TASK DIRECTIONS:
As the answer, set down the lines below from the one containing "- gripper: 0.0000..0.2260" through the one containing "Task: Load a", exactly and inclusively, and no others.
##### GIVEN DATA #####
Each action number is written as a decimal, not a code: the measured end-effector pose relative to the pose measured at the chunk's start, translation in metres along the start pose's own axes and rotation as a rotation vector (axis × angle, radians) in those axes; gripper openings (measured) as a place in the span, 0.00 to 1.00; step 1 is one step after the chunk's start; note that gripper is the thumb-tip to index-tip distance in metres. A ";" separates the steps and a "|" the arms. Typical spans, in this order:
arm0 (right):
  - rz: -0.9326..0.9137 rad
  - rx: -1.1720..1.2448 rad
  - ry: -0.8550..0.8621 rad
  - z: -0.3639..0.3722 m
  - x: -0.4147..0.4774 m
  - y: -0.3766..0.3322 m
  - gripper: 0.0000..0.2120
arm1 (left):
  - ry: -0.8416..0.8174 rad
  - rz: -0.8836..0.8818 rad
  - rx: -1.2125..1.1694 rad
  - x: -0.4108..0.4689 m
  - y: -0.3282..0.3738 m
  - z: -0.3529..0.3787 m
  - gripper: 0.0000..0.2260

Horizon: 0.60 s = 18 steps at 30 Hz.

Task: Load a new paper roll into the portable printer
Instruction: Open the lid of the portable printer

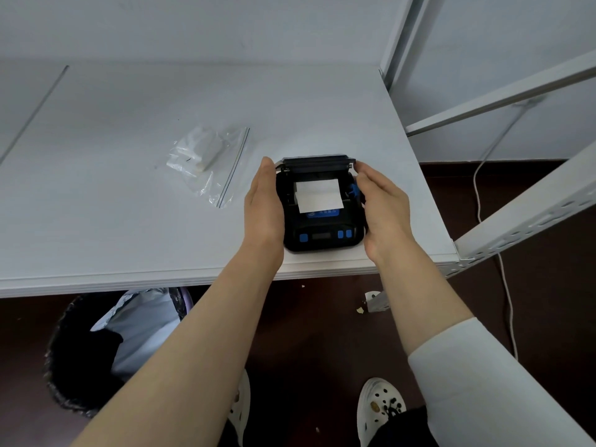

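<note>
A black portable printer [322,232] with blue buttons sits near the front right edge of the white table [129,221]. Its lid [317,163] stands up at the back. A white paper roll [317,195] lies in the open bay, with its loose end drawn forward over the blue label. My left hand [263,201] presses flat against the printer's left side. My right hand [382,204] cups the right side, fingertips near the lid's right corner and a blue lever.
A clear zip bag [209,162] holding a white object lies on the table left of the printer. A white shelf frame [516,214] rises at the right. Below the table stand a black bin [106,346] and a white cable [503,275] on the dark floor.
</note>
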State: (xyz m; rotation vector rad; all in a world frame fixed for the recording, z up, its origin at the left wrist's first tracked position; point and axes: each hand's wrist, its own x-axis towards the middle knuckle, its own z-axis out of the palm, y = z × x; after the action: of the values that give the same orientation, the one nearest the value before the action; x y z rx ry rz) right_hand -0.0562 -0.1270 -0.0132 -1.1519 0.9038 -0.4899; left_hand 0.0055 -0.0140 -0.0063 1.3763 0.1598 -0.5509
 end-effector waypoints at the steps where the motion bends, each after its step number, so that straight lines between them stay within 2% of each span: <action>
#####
WRITTEN RESPONSE:
  - gripper: 0.0000..0.2260

Horizon: 0.60 s = 18 steps at 30 Hz.

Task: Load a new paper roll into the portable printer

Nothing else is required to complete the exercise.